Activity:
Begin at the line that has "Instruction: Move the", stop after the line that has "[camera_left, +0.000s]", and print exactly those lines from the records below, without any pictures.

***

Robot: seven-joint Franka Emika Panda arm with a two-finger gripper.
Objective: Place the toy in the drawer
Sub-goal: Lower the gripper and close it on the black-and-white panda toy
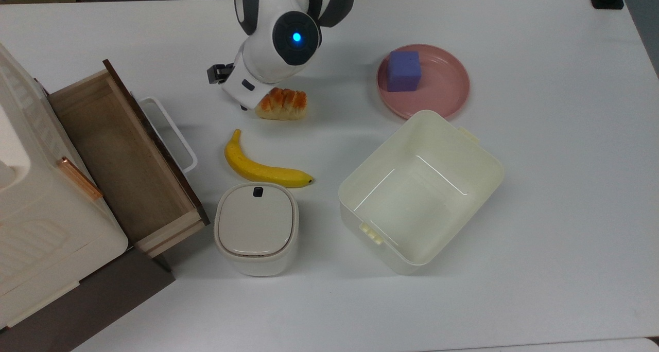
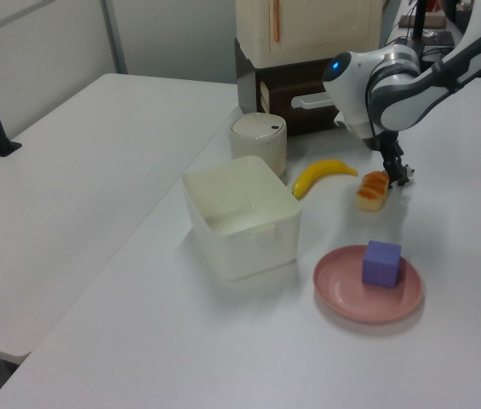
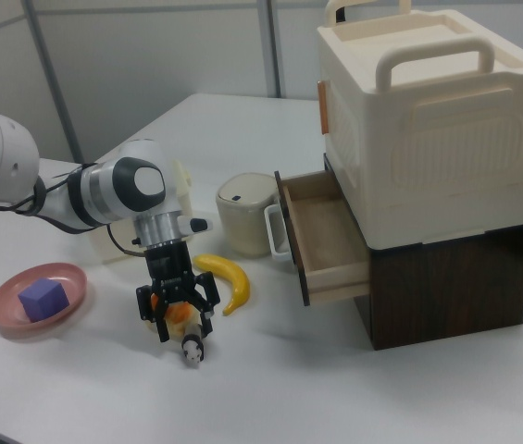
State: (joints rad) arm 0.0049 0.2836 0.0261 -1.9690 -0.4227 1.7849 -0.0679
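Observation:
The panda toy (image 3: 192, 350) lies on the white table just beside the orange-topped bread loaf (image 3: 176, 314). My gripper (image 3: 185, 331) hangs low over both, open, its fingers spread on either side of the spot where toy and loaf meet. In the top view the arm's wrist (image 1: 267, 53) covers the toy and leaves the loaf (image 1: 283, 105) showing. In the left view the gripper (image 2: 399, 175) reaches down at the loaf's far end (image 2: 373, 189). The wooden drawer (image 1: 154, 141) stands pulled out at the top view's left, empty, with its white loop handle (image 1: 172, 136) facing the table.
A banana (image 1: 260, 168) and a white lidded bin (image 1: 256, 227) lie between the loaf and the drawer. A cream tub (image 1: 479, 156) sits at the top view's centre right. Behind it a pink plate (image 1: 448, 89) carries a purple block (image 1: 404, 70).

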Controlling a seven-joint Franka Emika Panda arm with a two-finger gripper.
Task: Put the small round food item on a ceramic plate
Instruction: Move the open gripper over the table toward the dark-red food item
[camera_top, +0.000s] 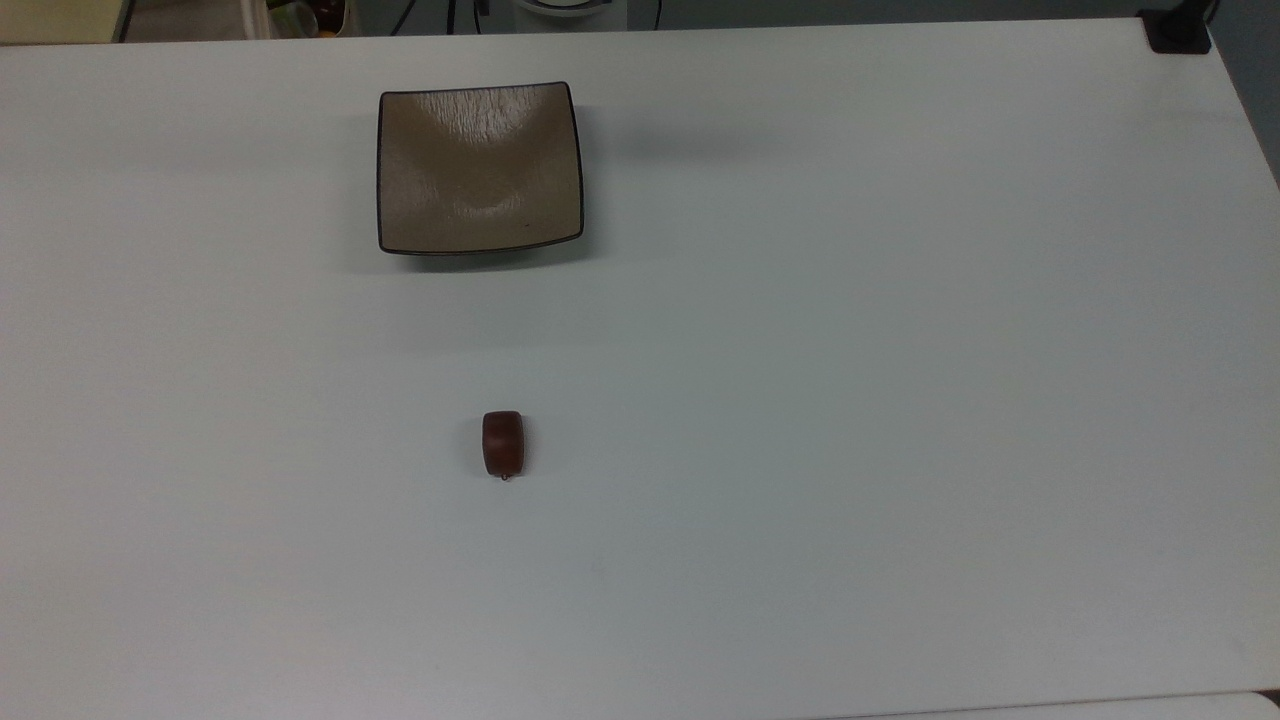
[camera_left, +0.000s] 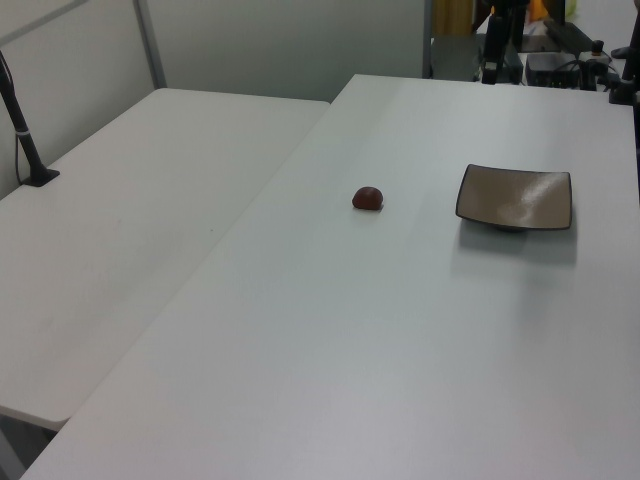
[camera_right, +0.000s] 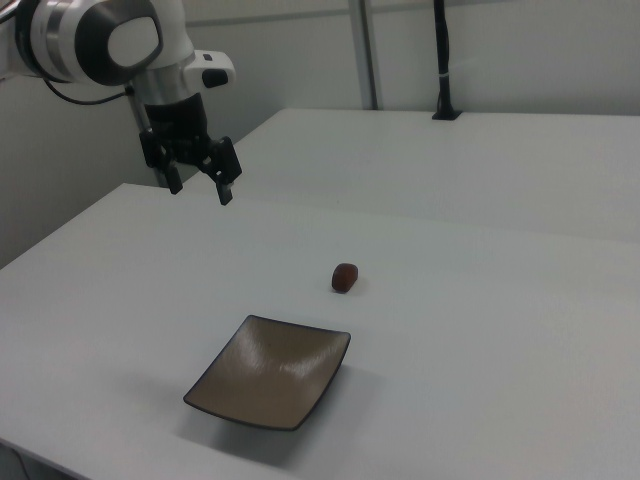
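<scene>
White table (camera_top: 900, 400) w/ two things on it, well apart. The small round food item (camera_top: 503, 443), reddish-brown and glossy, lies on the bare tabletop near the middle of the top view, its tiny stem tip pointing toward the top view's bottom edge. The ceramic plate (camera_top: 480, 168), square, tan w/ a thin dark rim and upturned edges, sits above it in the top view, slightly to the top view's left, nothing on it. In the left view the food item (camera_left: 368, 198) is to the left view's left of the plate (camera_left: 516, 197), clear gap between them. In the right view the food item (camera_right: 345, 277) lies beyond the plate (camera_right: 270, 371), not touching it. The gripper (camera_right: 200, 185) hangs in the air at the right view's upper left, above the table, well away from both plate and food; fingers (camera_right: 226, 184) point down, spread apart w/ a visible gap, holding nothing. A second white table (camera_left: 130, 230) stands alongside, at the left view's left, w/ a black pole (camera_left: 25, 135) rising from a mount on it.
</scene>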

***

Task response:
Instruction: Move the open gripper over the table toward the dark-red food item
[camera_top, +0.000s] 
[camera_left, +0.000s] 

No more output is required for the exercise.